Craig Gravina, ObvioHealth’s chief technology officer, noted in a press release that trials of digital therapies have unique complexities that can affect the usefulness of the data received from the trial. For instance, unlike in trials of traditional medications, measuring adherence in a digital therapeutics trial requires measuring factors like the duration and frequency of the patient’s use of the product, as well as the patient’s adherence to prompts from the application.

“Adherence in a digital therapeutics trial isn’t as simple as recording whether a participant took a pill or didn’t,” he said. “Instead, you need to capture the level of interaction between the participant and the digital therapeutic. This requires data to be captured directly from the source — the digital therapeutic itself —without prompts that might influence the participant’s behavior.”

That last part is important, he said, because digital therapeutic trials carry the risk of biased data due to patients inaccurately reporting their behavior, or because a prompt to answer trial-related questionnaires might itself remind a patient to use the application when they otherwise might forget to.

The new API is designed to link the digital therapeutic with the ObvioGo platform in a way that actively captures usage and efficacy data without burdening patients. The company said in many cases ObvioGo can passively capture necessary outcomes data directly from the digital therapeutic, eliminating a layer of redundancy.

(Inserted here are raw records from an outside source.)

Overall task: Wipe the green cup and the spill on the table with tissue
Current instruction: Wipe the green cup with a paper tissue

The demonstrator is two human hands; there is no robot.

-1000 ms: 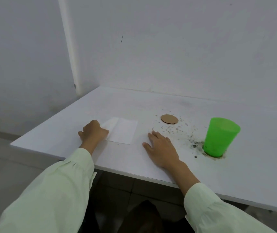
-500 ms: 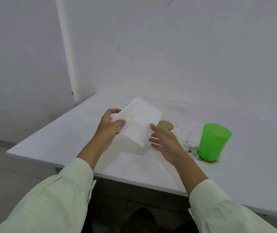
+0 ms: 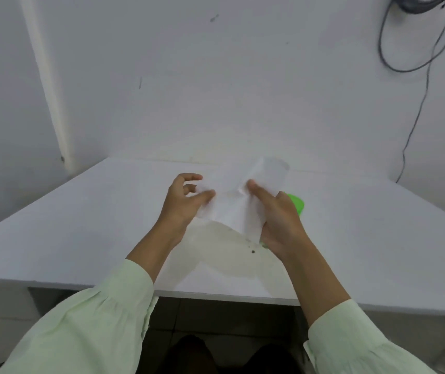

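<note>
A white tissue (image 3: 238, 203) is held up above the white table (image 3: 81, 228), stretched between both hands. My left hand (image 3: 184, 203) pinches its left edge with thumb and fingers. My right hand (image 3: 278, 222) grips its right side, and the top of the tissue flops over that hand. The green cup (image 3: 296, 205) stands on the table behind my right hand; only a bit of its rim shows. A few dark specks of the spill (image 3: 252, 251) lie on the table under the tissue; the rest is hidden.
White walls close the table's far side, with a corner pipe (image 3: 45, 85) at the left. A dark cable (image 3: 415, 114) hangs down the wall at the right. The table's front edge runs just below my forearms.
The left hand picked the tissue up from the table, and both hands raised it. The right hand has now closed on its right side, in front of the cup. The camera tilted up.
</note>
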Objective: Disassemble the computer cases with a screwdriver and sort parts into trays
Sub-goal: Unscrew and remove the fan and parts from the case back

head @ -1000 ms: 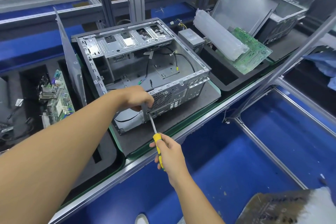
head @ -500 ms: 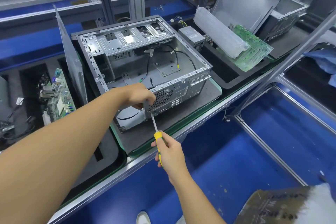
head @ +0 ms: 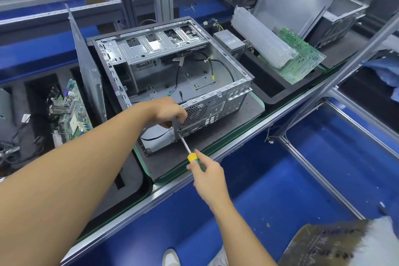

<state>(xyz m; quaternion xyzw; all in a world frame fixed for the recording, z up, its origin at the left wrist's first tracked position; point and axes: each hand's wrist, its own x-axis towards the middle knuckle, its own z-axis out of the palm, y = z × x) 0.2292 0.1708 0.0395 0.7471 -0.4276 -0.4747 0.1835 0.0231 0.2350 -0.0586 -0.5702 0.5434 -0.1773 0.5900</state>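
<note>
On the black mat, the gutted computer case sits with boards already in trays, while the left hand grips its rear edge and the right hand clamps the screwdriver on a remaining rear-panel screw.

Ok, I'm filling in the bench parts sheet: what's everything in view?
computer case: one, grey, open, centre mat
side panel: one, dark grey, upright left of case
left motherboard: one, green, left tray
right motherboard: one, green, right tray
power supply: one, grey, right tray
plastic packing: one, clear, on right motherboard
second case: one, grey, far right
screwdriver: one, yellow-green handle, tip at case rear
left hand: grips case rear edge
right hand: holds screwdriver
</note>
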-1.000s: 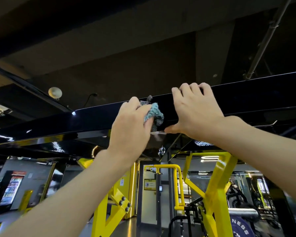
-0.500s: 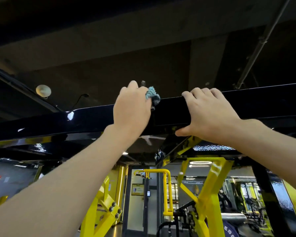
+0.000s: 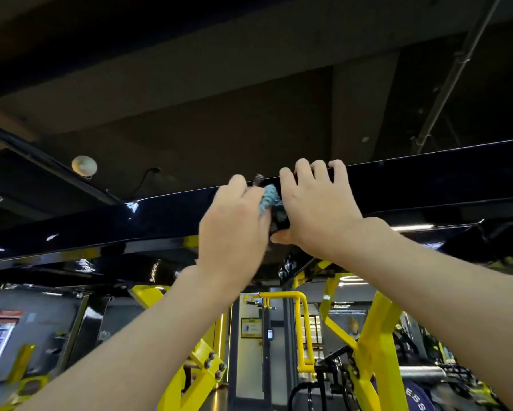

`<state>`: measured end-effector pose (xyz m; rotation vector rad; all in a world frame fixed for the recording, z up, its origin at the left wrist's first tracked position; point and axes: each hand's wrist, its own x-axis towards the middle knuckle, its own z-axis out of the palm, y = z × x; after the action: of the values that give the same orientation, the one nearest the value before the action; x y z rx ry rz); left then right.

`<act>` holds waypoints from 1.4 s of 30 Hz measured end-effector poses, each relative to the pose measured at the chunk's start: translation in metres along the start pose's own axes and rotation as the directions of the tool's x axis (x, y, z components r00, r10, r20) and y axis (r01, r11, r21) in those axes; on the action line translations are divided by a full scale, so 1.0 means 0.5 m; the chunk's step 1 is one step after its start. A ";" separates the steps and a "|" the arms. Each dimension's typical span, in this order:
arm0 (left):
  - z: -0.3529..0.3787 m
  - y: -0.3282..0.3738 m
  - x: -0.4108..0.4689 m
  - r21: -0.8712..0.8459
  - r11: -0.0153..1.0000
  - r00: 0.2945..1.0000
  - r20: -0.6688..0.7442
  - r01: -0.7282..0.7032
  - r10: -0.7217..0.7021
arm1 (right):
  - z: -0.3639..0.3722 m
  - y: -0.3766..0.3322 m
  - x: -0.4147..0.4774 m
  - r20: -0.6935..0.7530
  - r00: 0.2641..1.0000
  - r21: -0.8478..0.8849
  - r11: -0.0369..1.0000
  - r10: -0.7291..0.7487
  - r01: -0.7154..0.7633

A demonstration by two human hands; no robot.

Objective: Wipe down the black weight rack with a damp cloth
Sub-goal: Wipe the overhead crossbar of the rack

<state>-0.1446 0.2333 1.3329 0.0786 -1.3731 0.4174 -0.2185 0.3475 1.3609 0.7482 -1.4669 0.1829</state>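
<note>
The left hand (image 3: 234,229) grips the blue cloth (image 3: 268,198) against the black rack beam (image 3: 427,179); beside the cloth, the right hand (image 3: 317,209) curls over the beam.

Seen from below, a glossy black crossbeam (image 3: 101,223) of the weight rack runs overhead, rising toward the right. The left hand (image 3: 234,229) grips a bunched blue cloth (image 3: 268,200) and presses it against the beam's front face. Just beside it, touching the cloth, the right hand (image 3: 317,209) hooks its fingers over the beam's top edge, thumb underneath. Yellow machine frames (image 3: 374,336) stand below, and a round ceiling lamp (image 3: 84,166) hangs at upper left.
</note>
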 end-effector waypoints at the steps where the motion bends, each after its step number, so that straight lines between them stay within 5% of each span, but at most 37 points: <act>1: 0.002 0.003 0.002 -0.016 0.999 0.999 0.010 -0.031 0.032 | 0.000 0.002 -0.002 -0.010 1.000 0.011 1.000 -0.006 0.006; 7: 0.003 -0.019 0.061 0.047 0.977 0.978 -0.043 0.208 -0.206 | 0.000 0.013 -0.003 -0.014 0.999 0.067 0.997 -0.039 0.039; 12: 0.002 -0.015 0.057 0.011 0.996 0.996 0.020 0.086 -0.086 | 0.000 0.021 -0.005 -0.017 0.998 0.076 0.995 -0.055 0.057; 16: -0.021 -0.078 0.018 0.016 0.981 0.981 -0.033 0.193 -0.192 | -0.010 0.023 -0.003 0.023 0.998 0.043 0.997 -0.063 0.062; 21: -0.030 -0.086 -0.032 -0.063 0.997 0.997 0.054 -0.050 0.053 | -0.010 -0.053 0.030 0.096 0.993 0.026 0.997 -0.071 0.069; 27: -0.047 -0.206 -0.002 0.004 0.973 0.973 -0.037 0.229 -0.229 | 0.000 -0.094 0.042 0.044 0.999 0.011 1.000 -0.020 0.020; 33: -0.008 -0.097 0.030 -0.093 0.996 0.999 -0.047 0.004 -0.008 | 0.001 -0.094 0.044 0.052 0.999 -0.012 1.000 -0.005 0.005; 39: -0.013 -0.158 0.063 -0.031 0.989 0.985 -0.084 0.147 -0.149 | 0.001 -0.083 0.045 0.048 0.998 0.003 1.000 -0.030 0.030; 42: -0.021 -0.131 0.016 -0.080 0.996 0.998 -0.047 0.030 -0.034 | 0.008 -0.088 0.041 0.033 0.999 -0.007 1.000 -0.019 0.019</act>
<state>-0.1119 0.1776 1.3506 0.0249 -1.3379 0.3351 -0.1950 0.3052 1.3648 0.7620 -1.4904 0.1515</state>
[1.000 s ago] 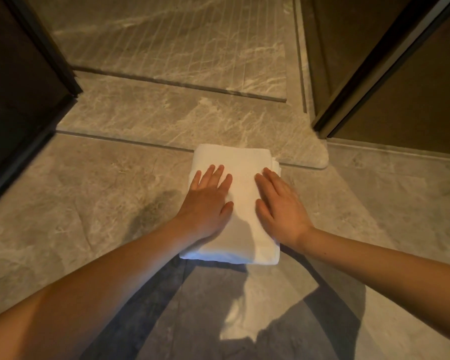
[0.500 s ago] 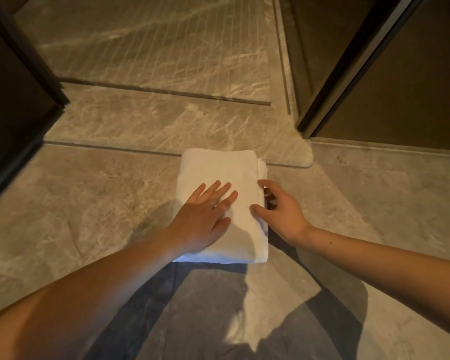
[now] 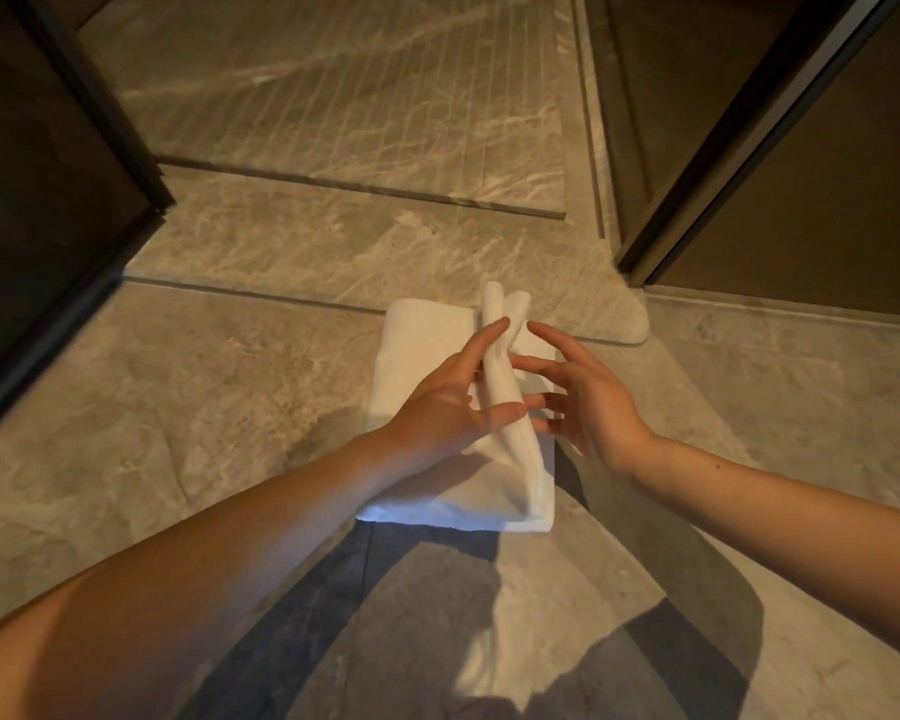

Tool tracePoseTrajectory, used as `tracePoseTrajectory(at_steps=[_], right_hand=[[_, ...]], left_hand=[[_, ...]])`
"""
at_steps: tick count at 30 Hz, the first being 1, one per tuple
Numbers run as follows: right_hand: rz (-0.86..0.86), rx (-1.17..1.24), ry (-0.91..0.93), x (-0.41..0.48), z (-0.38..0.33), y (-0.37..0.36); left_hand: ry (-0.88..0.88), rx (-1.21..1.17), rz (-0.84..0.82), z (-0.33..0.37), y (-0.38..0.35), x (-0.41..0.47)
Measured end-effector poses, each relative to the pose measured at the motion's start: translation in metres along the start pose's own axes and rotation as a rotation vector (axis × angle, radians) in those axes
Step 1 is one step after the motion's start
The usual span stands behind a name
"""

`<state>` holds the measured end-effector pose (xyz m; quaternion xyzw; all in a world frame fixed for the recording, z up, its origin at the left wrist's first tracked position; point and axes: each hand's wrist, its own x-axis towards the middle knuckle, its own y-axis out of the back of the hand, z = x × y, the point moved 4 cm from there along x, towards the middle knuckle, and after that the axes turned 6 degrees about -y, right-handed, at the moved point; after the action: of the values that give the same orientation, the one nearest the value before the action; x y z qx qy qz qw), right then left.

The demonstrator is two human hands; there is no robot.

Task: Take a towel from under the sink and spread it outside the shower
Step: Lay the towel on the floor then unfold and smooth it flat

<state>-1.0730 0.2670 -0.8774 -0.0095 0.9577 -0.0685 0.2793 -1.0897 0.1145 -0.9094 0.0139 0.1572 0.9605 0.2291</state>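
A folded white towel (image 3: pixel 419 350) lies on the grey marble floor just in front of the raised shower threshold (image 3: pixel 333 252). Its top layers on the right side are lifted into an upright fold. My left hand (image 3: pixel 448 407) holds that raised fold between thumb and fingers. My right hand (image 3: pixel 588 402) hovers just right of the fold with fingers spread, its fingertips at or near the cloth; I cannot tell whether they touch it.
Beyond the threshold lies the grooved shower floor (image 3: pixel 333 85). A dark frame and panel (image 3: pixel 48 174) stand at left, and a dark glass door frame (image 3: pixel 723 148) at right. My shadow falls on the floor near me.
Both hands lay flat on the towel a second ago. Since then my right hand slid to the right edge, the top layers came up, and my left hand took hold of the raised fold.
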Motion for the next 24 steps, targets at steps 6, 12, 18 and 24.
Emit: tracePoseTrajectory(at_steps=[6, 12, 18, 24], right_hand=[[-0.029, 0.162, -0.064, 0.000, 0.005, -0.001], [0.019, -0.237, 0.046, 0.005, 0.020, 0.003], [0.029, -1.300, 0.306, 0.017, 0.033, -0.003], [-0.062, -1.577, 0.291, 0.030, 0.050, -0.031]], left_hand=[[0.095, -0.010, 0.055, 0.000, 0.000, 0.005], [0.204, -0.087, 0.017, -0.005, 0.012, 0.006], [0.169, -0.124, -0.139, -0.005, 0.042, -0.009], [0.164, -0.113, -0.116, -0.010, 0.097, -0.029]])
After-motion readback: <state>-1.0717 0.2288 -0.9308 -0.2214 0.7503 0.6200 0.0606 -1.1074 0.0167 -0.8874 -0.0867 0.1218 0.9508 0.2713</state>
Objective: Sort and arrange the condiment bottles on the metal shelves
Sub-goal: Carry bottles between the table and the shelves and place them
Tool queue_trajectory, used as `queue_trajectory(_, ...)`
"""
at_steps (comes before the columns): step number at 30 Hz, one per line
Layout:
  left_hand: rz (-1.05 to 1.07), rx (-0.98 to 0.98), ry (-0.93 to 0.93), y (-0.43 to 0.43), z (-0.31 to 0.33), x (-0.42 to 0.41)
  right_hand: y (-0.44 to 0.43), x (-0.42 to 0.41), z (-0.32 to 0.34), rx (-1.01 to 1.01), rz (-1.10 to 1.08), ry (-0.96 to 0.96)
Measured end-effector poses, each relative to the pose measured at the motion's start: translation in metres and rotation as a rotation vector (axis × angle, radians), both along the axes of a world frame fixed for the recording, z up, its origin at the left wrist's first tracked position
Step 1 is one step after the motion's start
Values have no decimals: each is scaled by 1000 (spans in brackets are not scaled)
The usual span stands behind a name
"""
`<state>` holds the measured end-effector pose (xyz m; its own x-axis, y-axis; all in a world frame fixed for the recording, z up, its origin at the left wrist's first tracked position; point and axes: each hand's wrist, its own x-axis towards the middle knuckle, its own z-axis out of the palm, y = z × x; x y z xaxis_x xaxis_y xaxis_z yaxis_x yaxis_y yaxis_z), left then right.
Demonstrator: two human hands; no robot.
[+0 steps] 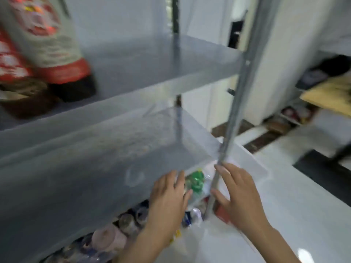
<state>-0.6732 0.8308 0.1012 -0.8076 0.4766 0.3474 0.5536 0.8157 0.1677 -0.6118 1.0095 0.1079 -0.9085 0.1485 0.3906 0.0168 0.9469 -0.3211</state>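
The frame is blurred by motion. My left hand and my right hand reach down with fingers spread, on either side of the shelf's front right metal post. Neither holds anything. Between them, below the lower metal shelf, lies a green-labelled bottle in a clear plastic bin. More bottles with dark and pale caps crowd the bin to the lower left. On the upper metal shelf, at far left, stand two dark sauce bottles with red and white labels.
A white glossy floor lies to the right of the bin. Farther right are a white wall, a low rack with small items and a tan board. A dark object stands at the right edge.
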Motion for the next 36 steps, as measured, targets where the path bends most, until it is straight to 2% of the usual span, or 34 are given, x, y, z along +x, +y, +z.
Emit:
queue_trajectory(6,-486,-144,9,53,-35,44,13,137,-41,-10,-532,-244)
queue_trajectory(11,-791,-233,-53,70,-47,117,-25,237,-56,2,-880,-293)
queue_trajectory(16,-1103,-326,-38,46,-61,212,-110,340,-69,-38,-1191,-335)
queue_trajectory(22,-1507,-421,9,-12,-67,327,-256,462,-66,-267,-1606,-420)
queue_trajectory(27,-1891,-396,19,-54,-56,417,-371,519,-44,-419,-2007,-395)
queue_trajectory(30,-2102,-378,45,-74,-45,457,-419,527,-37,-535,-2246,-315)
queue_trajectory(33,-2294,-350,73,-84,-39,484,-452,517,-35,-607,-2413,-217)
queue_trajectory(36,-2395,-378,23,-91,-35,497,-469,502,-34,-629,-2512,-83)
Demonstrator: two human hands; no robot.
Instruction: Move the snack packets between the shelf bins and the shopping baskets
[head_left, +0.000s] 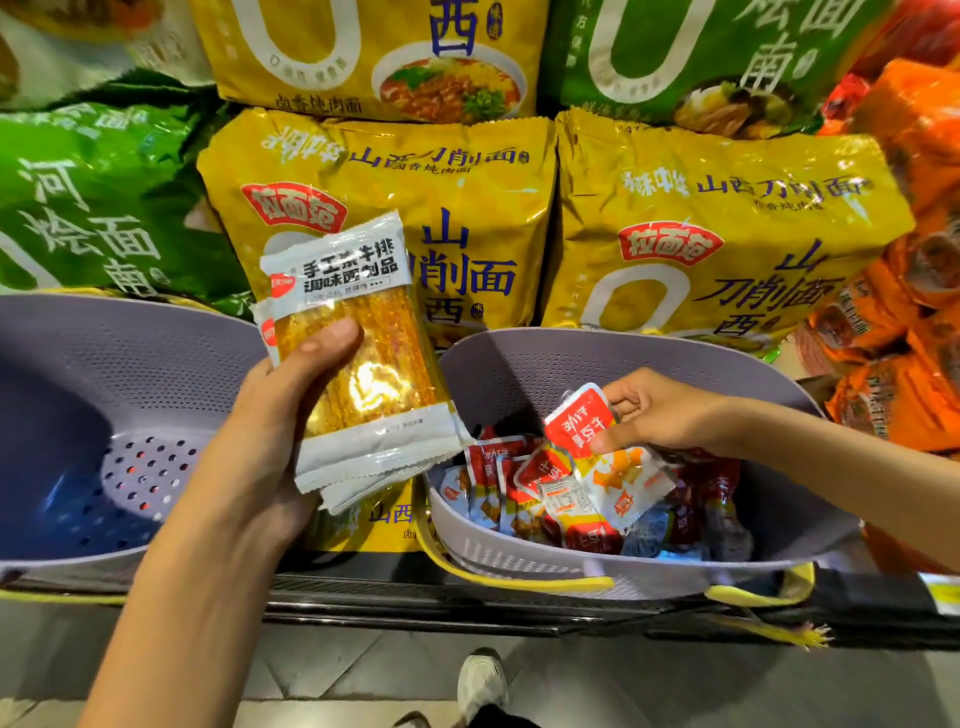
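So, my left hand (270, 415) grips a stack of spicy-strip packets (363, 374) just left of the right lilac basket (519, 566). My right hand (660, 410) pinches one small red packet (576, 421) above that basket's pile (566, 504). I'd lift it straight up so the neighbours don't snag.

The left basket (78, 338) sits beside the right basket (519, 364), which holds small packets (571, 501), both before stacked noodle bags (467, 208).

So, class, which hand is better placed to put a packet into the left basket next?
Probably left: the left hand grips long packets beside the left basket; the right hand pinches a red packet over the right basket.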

“Some trial partners will use separate apps to ask many of the same questions that are asked within the digital therapeutic,an annoyance for participants and an overly complicated trial design for sponsors,” explained Ivan Jarry, ObvioHealth’s CEO. “It’s important for sponsors to recognize these study design nuances that can have a dramatic impact on the integrity of study data and participant behavior.”

That data is especially important for prescription digital therapeutics (PDT) as they seek regulatory approval and to make it onto insurer’s formularies.

In an email to Managed Healthcare Executive, Gravina said the FDA has generally been “quite accepting” of clinical trial data generated by innovative trial designs like those used by many PDT developers, provided those trials abide by the agency’s ALCOA data integrity principles.

He said the FDA’s recently issued draft guidance explicitly allows for the use of digital health technologies (DHTs) to administer electronic clinical outcome assessments.

“The key is to ensure that the DHT is fit for purpose for remote data collection— which means it needs to be verified and validated,” he said.

Though the company’s API is designed to eliminate as much friction as possible, the company said its ObvioGo app can also be used by companies running clinical trials to perform complementary tasks like obtaining eConsent, screening participants, recording medications and adverse events, or conducting telehealth visits.

The company said it is currently in the design phase for four digital therapeutic studies.